To do
For this exercise, reproduce the entries below exactly, but only from the line containing "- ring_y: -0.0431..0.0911" through the line containing "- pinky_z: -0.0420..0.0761", both included.

────────────────────────────────────────

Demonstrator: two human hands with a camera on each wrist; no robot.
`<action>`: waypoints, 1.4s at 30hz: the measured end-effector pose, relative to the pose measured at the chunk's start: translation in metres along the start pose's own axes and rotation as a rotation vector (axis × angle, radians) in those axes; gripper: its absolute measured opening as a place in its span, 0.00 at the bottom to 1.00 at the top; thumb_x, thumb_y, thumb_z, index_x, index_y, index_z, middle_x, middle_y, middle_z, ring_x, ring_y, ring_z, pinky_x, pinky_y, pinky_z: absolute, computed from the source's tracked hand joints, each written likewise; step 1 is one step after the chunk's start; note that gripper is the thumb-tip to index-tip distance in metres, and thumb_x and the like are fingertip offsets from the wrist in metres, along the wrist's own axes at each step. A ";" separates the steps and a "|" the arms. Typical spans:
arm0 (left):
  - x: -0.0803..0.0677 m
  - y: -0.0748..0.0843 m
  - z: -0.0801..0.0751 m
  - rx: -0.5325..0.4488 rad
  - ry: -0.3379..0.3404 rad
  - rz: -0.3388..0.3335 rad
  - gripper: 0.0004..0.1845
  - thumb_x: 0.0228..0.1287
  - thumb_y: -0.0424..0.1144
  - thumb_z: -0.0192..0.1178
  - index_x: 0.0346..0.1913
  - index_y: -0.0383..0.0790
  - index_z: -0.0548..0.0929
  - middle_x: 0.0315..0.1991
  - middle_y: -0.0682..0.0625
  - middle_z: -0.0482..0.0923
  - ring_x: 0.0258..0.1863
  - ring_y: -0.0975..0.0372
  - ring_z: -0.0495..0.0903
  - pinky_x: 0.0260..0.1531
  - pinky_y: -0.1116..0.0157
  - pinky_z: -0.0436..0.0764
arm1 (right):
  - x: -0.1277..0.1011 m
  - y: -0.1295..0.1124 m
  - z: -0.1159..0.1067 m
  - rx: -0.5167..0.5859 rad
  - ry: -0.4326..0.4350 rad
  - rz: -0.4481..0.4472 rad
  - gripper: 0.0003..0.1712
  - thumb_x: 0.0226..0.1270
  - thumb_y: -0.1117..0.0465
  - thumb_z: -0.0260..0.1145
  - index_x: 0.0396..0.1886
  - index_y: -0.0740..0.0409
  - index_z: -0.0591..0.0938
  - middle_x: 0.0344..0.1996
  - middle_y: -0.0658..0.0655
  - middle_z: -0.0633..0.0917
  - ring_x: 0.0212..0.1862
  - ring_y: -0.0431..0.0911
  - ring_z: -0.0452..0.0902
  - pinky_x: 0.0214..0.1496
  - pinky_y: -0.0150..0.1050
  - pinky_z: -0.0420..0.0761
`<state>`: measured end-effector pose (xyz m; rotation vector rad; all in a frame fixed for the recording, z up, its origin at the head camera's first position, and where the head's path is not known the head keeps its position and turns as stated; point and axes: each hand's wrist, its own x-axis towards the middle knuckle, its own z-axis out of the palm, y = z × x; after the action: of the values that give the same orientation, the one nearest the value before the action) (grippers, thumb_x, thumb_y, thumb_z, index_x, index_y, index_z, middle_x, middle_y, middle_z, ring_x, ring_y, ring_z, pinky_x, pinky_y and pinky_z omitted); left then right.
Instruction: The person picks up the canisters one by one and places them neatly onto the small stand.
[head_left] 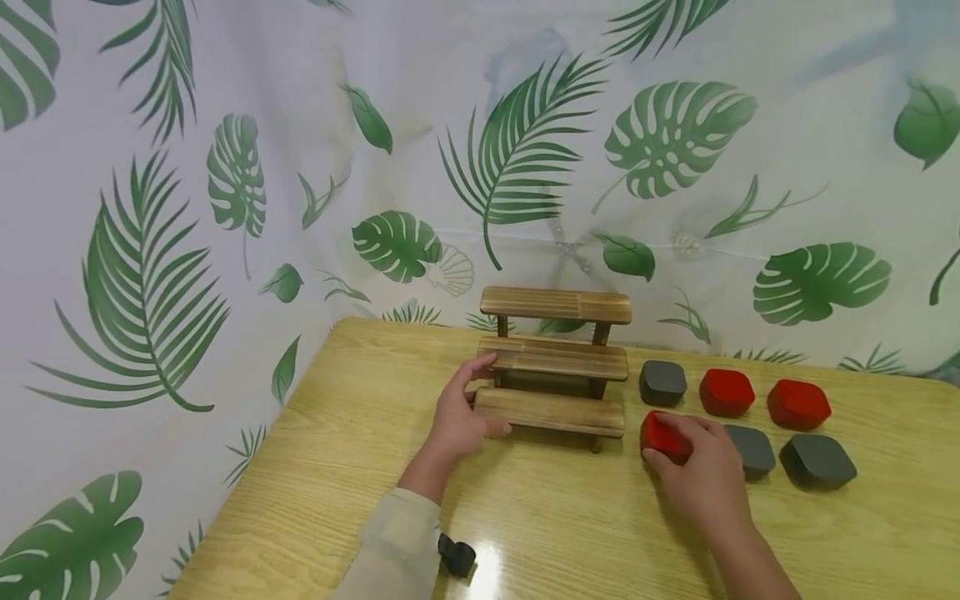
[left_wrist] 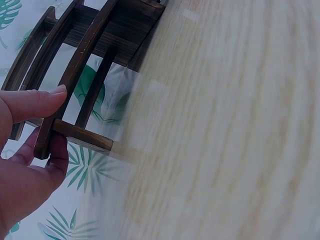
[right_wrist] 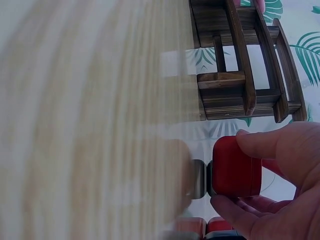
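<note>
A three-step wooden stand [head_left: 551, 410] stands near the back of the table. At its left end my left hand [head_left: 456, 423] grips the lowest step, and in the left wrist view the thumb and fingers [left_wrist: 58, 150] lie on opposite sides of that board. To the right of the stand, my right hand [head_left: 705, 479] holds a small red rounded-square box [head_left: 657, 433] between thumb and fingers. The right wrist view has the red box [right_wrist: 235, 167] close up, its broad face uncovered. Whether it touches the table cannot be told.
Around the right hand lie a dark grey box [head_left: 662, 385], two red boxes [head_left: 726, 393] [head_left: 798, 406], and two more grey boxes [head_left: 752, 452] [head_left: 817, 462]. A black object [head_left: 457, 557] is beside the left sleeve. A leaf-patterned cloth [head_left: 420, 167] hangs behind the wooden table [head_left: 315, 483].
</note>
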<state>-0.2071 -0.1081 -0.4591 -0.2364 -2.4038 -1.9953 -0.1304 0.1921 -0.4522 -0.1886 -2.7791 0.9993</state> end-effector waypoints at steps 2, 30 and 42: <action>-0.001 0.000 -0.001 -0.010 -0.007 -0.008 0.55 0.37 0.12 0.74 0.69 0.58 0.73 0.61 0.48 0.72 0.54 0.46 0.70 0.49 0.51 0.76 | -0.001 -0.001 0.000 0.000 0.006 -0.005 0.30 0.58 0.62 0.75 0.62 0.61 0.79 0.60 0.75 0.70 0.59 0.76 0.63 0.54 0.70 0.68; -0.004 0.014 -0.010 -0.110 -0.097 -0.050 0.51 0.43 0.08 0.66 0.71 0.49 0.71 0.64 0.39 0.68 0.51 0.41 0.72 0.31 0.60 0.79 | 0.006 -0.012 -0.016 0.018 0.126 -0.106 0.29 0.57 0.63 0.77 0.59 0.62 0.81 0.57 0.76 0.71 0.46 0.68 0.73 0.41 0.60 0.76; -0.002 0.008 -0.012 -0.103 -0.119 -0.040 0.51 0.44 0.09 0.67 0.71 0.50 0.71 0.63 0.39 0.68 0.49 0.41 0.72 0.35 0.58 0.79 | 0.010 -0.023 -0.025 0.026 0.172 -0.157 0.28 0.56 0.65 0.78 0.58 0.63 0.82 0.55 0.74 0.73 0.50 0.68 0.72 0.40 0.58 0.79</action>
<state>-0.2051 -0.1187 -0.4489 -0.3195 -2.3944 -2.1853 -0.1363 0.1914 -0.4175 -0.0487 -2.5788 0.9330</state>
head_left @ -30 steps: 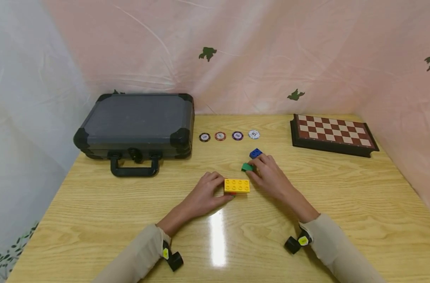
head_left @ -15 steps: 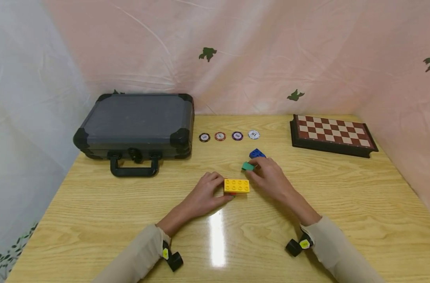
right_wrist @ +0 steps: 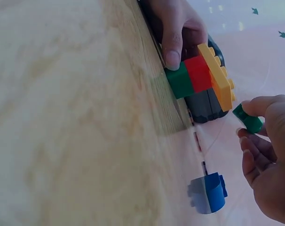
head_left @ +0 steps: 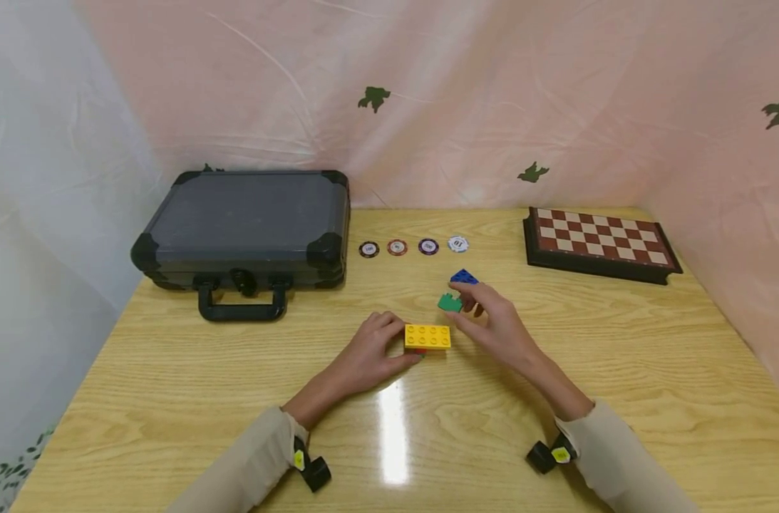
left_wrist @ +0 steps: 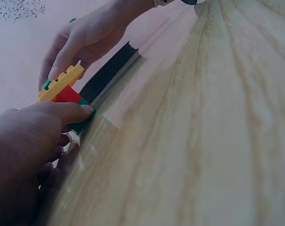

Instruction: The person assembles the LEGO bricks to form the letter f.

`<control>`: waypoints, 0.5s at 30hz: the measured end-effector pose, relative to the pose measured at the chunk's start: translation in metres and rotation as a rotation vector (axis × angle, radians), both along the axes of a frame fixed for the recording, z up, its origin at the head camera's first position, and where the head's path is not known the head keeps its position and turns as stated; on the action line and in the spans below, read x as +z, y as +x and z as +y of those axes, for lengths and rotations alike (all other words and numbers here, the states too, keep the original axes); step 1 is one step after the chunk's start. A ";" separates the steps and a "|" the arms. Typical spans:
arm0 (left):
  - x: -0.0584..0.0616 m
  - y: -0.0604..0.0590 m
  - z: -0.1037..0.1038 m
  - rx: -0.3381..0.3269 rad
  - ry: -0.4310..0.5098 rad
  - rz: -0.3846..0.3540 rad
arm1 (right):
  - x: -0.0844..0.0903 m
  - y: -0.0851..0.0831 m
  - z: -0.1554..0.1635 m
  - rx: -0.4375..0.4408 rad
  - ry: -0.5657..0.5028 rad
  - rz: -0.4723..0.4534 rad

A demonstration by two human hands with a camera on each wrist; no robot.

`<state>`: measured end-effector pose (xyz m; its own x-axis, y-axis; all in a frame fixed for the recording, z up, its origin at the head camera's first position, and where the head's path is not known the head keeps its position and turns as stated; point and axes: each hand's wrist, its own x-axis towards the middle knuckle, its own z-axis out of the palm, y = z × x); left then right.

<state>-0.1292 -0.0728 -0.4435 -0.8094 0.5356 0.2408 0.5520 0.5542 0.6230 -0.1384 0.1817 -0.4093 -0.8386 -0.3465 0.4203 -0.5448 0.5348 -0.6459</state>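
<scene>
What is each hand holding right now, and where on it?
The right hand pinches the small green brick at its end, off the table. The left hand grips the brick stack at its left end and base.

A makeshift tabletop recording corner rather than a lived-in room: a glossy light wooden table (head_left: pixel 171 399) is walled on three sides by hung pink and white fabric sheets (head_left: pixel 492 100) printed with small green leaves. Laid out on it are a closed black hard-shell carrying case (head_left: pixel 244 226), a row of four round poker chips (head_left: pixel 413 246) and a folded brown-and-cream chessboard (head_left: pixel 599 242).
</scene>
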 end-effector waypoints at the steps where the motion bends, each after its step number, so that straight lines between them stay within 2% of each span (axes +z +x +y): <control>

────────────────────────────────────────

Answer to the exercise
  - ring_y: -0.0431..0.0911
  - ring_z: -0.0452..0.0902
  - pinky_x: 0.0214..0.1496
  - pinky_y: -0.0150..0.1050
  - pinky_z: -0.0420..0.0761

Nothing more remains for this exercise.